Reviewed November 2009

What is the official name of the YWHAE gene?

The official name of this gene is “tyrosine 3-monooxygenase/tryptophan 5-monooxygenase activation protein, epsilon.”

YWHAE is the gene's official symbol. The YWHAE gene is also known by other names, listed below.

What is the normal function of the YWHAE gene?

The YWHAE gene provides instructions for making the 14-3-3 epsilon (ε) protein, which is part of the large 14-3-3 protein family. Proteins in this family attach (bind) to other proteins involved in cell signaling. 14-3-3 proteins either turn on (activate) or turn off (inactivate) these other proteins. The 14-3-3ε protein helps to regulate a variety of processes including cell division and sensitivity to insulin, a hormone that helps control blood sugar levels.

The 14-3-3ε protein is active in tissues throughout the body, although its function is sometimes unclear. In the brain, this protein is involved in directing the movement of nerve cells (neuronal migration) by binding to other proteins involved in this process. It is thought that the 14-3-3ε protein is critical for proper neuronal migration and normal brain development.

How are changes in the YWHAE gene related to health conditions?

Miller-Dieker syndrome - associated with the YWHAE gene

The characteristic signs and symptoms of Miller-Dieker syndrome are caused by a deletion of genetic material near the end of the short (p) arm of chromosome 17. The chromosomal region that is typically deleted contains multiple genes, including the YWHAE gene. As a result of the deletion, people with this condition have only one copy of the YWHAE gene in each cell instead of the usual two copies.

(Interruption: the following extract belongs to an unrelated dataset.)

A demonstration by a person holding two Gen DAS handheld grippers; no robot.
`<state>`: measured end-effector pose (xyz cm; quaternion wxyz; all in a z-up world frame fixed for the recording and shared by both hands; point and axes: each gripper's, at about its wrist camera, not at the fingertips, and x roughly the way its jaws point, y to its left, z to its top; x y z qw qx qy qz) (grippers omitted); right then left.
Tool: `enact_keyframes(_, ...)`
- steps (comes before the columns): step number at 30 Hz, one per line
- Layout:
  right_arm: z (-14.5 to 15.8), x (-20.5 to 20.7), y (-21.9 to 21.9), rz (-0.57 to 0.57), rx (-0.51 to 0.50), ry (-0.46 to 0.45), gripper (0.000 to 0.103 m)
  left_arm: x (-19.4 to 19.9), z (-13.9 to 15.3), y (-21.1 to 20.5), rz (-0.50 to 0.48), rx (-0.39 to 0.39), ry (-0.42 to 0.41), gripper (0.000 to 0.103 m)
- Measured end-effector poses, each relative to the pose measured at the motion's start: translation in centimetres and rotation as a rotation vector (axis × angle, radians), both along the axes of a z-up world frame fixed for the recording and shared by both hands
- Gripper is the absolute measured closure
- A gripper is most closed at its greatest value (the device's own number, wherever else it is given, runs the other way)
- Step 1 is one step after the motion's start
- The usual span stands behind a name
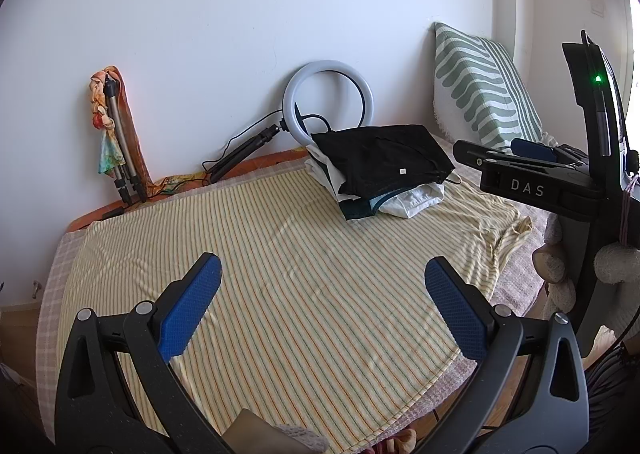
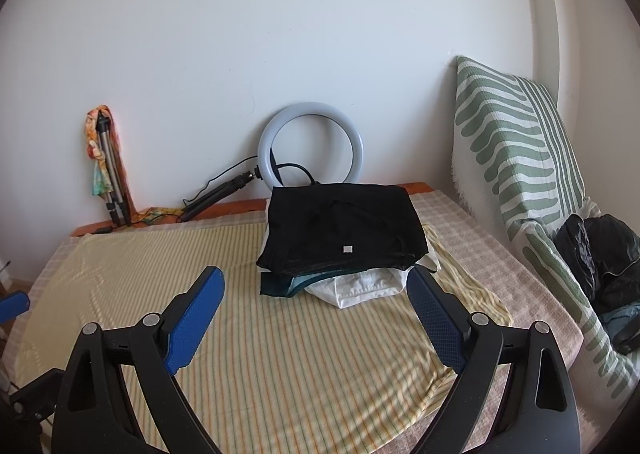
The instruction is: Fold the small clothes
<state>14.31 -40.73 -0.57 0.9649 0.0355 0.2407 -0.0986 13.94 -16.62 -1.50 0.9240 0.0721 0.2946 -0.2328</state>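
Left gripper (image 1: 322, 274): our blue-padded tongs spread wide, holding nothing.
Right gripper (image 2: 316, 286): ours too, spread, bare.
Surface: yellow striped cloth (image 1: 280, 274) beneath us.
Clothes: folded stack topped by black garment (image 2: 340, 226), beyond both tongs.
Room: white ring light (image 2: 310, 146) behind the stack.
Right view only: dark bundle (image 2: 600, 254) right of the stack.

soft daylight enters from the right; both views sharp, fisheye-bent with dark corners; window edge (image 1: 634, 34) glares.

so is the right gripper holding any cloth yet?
No. In the right wrist view the right gripper has its jaws spread wide with nothing between them, above the striped yellow cloth, short of the stack of folded clothes.
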Motion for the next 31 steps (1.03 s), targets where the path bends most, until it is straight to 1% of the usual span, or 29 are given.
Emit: enact_keyframes(31, -0.07, 0.08, 0.16, 0.002, 0.015, 0.005, 0.01, -0.07, 0.18, 0.38, -0.003, 0.002, -0.016, 0.0)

A deletion of one copy of the YWHAE gene in each cell reduces the amount of 14-3-3ε protein by about half. A shortage of 14-3-3ε protein increases the severity of lissencephaly (a problem with brain development in which the surface of the brain is abnormally smooth) in people with Miller-Dieker syndrome.

other disorders - caused by mutations in the YWHAE gene

A deletion that only involves the YWHAE gene can also cause health problems. People with a YWHAE gene deletion are missing one copy of the gene in each cell, which reduces the amount of 14-3-3ε protein that is produced by about half. A deficiency (shortage) of this protein is thought to cause short stature; intellectual disability; and distinctive facial features including a prominent forehead, wide nasal bridge, and small jaw. People with a YWHAE gene deletion do not have lissencephaly but tend to have other brain abnormalities.

Where is the YWHAE gene located?

Cytogenetic Location: 17p13.3

Molecular Location on chromosome 17: base pairs 1,344,539 to 1,400,374

The YWHAE gene is located on the short (p) arm of chromosome 17 at position 13.3.

The YWHAE gene is located on the short (p) arm of chromosome 17 at position 13.3.

More precisely, the YWHAE gene is located from base pair 1,344,539 to base pair 1,400,374 on chromosome 17.

See How do geneticists indicate the location of a gene? (http://ghr.nlm.nih.gov/handbook/howgeneswork/genelocation) in the Handbook.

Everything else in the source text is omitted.